BRIEF: The expected answer comprises all lines from the entries that contain the string "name".

START RECORDS FOR THE TASK

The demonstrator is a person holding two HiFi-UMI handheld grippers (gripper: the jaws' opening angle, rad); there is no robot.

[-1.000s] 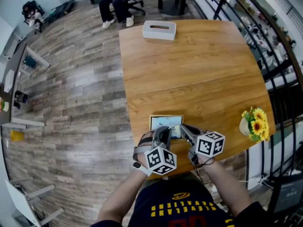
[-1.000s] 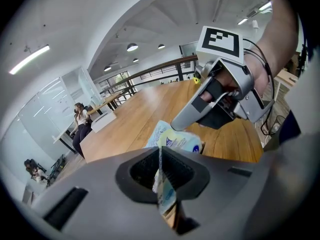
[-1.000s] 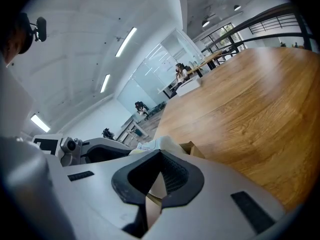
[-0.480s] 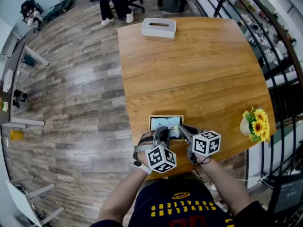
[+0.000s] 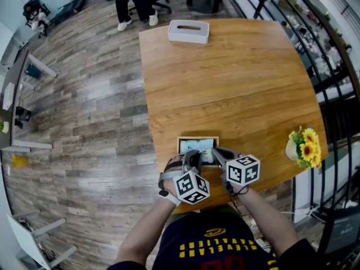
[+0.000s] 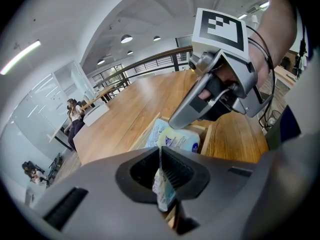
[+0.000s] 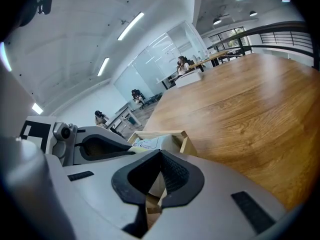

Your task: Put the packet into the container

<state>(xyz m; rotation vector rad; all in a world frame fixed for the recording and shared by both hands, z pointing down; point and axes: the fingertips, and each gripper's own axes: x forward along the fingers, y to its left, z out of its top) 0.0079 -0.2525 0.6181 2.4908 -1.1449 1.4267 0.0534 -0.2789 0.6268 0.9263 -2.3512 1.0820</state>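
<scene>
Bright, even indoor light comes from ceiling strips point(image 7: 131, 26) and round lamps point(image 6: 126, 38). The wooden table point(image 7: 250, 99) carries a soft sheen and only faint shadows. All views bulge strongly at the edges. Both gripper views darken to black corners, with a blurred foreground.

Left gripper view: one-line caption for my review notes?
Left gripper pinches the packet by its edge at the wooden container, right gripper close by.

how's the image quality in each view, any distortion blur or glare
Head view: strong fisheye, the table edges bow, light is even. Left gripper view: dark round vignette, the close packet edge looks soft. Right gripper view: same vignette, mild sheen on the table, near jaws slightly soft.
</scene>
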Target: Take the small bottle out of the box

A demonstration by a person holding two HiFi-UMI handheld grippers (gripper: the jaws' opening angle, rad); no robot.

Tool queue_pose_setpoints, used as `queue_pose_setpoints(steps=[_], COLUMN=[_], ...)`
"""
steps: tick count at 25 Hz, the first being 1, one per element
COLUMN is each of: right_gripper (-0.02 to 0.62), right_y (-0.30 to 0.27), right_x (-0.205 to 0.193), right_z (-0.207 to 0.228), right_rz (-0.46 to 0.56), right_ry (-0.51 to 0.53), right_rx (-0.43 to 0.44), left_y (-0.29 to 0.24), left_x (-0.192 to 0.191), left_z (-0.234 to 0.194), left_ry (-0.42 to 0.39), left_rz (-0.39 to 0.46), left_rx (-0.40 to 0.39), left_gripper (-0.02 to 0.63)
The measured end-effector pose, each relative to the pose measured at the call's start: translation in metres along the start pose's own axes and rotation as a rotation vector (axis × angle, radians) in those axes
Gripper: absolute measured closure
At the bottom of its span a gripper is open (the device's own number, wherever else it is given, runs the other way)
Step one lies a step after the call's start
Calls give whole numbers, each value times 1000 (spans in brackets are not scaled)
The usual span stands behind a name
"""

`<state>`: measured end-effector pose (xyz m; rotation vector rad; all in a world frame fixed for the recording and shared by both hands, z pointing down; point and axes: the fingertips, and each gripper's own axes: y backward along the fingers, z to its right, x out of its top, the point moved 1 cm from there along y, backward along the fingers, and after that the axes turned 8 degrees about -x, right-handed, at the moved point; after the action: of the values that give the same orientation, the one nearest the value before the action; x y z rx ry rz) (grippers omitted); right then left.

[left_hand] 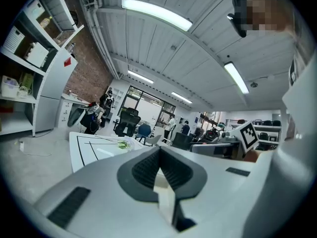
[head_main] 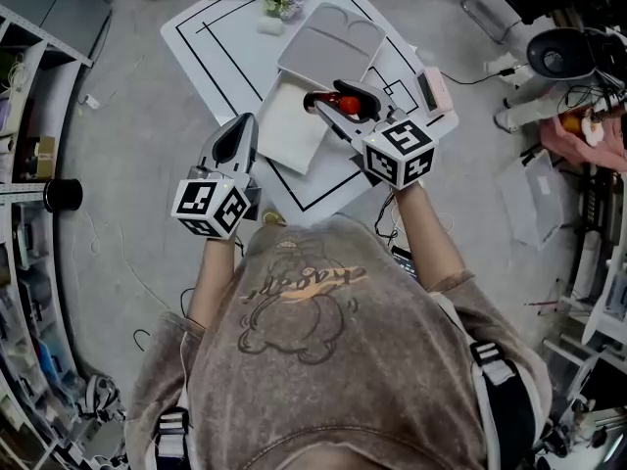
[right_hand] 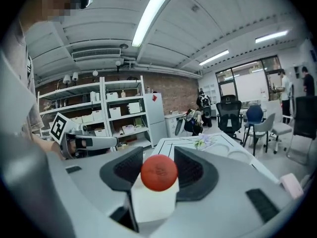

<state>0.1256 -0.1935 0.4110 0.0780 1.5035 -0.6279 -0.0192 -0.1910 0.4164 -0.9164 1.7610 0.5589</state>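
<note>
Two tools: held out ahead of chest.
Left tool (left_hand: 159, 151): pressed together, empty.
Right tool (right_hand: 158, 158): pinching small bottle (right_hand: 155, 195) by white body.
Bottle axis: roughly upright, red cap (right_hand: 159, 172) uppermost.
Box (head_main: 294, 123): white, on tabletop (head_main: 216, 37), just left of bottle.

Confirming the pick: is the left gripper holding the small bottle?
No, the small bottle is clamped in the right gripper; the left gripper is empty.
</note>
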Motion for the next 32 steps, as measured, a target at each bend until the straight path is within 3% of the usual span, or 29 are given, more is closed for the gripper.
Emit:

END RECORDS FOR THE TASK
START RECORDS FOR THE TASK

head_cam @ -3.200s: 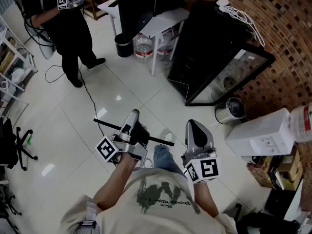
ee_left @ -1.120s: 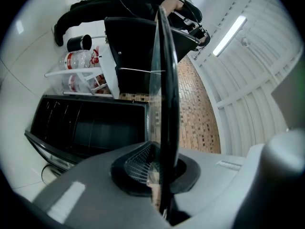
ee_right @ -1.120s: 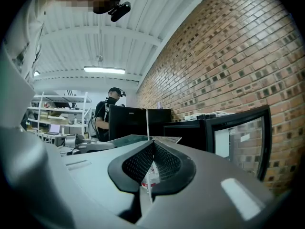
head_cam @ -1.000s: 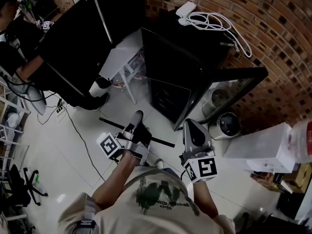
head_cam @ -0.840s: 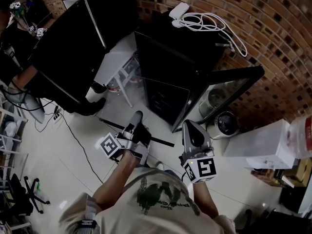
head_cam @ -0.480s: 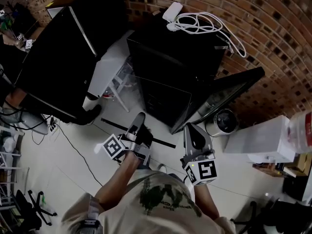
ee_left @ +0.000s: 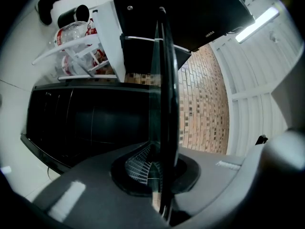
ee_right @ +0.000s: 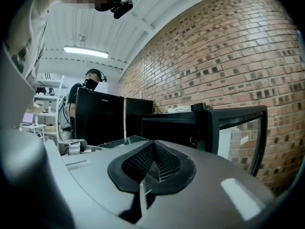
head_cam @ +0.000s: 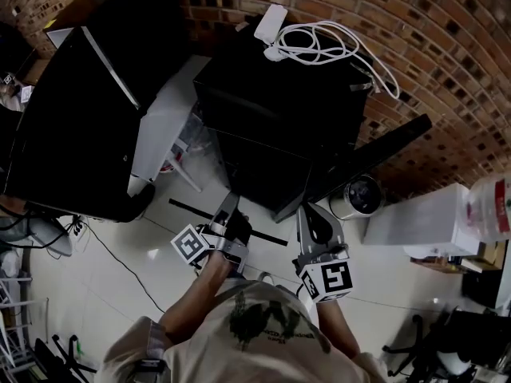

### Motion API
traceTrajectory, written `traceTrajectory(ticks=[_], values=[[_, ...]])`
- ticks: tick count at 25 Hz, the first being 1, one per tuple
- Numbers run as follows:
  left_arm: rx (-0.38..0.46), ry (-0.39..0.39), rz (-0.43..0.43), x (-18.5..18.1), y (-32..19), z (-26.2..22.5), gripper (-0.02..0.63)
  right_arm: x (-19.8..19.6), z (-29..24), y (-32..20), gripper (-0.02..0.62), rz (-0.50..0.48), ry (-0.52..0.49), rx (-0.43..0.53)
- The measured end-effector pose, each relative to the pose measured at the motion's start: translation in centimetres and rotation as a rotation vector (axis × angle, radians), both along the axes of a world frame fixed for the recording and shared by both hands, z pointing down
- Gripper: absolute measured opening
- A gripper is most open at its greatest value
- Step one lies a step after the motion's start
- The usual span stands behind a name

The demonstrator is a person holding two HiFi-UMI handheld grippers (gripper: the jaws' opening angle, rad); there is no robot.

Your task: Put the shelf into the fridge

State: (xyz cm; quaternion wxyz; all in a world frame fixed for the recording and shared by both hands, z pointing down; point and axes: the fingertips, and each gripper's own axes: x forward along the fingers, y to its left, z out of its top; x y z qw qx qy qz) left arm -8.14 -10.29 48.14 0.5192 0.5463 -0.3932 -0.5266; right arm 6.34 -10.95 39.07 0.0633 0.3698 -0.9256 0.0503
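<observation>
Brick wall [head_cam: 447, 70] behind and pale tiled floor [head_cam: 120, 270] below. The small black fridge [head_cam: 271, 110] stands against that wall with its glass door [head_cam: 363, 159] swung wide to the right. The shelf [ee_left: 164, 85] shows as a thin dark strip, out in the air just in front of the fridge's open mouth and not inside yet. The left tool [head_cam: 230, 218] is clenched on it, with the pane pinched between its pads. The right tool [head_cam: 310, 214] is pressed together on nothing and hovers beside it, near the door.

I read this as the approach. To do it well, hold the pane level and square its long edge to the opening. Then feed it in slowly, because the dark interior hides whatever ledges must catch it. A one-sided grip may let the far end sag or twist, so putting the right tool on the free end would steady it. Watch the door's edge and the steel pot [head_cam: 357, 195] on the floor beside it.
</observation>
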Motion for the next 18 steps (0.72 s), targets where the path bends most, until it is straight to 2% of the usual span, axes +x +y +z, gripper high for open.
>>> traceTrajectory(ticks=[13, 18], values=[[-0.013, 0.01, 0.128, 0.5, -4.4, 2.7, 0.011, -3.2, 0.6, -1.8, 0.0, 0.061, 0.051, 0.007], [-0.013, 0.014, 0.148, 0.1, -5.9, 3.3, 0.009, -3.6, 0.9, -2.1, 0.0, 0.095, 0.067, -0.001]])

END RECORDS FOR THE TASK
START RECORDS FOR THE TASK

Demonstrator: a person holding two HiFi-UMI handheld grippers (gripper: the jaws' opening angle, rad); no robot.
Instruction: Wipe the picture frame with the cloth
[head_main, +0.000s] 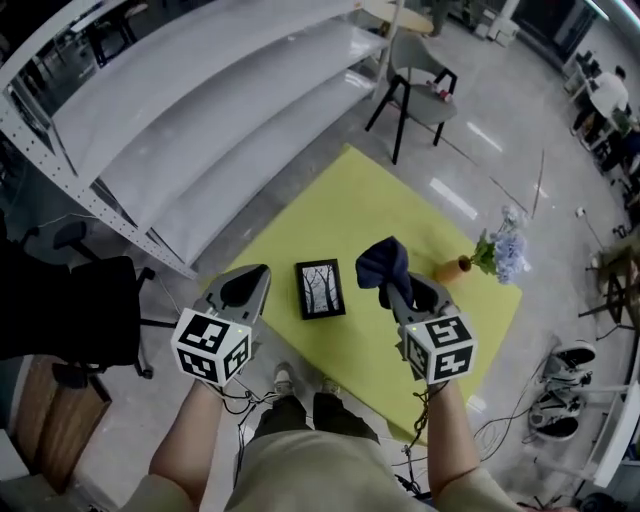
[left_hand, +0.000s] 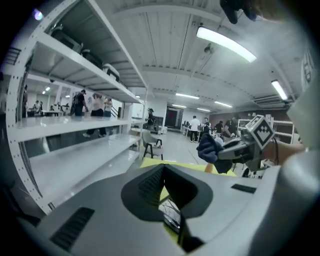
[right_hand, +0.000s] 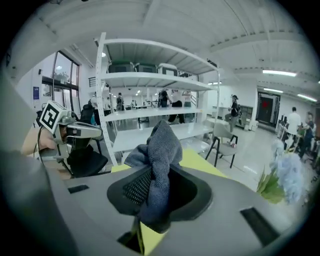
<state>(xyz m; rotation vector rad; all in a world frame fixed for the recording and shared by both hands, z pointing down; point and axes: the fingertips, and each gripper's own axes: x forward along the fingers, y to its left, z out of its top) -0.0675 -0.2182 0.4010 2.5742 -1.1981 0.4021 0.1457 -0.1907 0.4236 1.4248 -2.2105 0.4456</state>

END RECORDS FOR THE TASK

RESULT:
The usual span stands behind a name
- The usual span stands behind a name

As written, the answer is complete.